▸ TASK ITEM: Everything in the data below is left aside except the lines from the one containing "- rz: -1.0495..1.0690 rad" through the one containing "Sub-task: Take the"; repeat those exactly.

▸ AVAILABLE DATA:
***

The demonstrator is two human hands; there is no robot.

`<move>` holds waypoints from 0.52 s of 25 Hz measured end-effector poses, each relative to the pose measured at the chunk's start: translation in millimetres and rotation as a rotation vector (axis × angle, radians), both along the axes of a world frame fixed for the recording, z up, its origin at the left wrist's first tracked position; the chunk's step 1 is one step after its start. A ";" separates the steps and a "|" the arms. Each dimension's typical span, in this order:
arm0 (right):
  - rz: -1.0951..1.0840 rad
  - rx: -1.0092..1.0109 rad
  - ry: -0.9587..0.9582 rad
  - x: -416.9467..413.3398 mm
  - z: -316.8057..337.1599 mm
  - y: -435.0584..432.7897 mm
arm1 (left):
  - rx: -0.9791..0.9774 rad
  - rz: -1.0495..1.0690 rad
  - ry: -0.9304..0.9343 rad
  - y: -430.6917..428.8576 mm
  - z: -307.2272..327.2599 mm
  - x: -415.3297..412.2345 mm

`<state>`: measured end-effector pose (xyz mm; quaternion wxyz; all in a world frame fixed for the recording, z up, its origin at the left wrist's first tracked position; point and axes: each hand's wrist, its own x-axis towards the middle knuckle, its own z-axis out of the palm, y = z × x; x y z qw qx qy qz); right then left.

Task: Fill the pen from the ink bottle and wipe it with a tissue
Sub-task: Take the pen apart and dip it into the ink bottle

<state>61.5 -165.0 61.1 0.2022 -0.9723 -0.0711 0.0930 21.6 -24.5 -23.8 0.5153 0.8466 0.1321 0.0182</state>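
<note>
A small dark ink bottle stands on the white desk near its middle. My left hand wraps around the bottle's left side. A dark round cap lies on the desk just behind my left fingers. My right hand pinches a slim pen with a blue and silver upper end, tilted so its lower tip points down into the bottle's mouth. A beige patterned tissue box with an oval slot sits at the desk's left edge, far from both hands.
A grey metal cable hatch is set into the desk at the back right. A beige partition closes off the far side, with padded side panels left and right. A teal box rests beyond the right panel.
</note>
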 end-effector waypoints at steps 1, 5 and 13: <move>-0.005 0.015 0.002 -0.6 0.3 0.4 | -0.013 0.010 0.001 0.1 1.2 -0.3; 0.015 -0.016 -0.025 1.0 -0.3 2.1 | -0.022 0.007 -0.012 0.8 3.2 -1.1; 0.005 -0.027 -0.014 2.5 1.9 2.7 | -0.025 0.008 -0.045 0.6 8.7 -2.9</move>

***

▸ RESPONSE:
  - rz: -1.0495..1.0690 rad
  - ry: -0.9304..0.9343 rad
  - y: -430.6917..428.8576 mm
  - z: -307.2272..327.2599 mm
  - x: -415.3297..412.2345 mm

`<state>`: measured end-effector pose (xyz mm; quaternion wxyz; all in a world frame fixed for the recording, z up, its origin at the left wrist's first tracked position; point and axes: each hand's wrist, its own x-axis towards the middle knuckle, its own z-axis out of the palm, y = z × x; x y z qw qx qy qz); right then left.

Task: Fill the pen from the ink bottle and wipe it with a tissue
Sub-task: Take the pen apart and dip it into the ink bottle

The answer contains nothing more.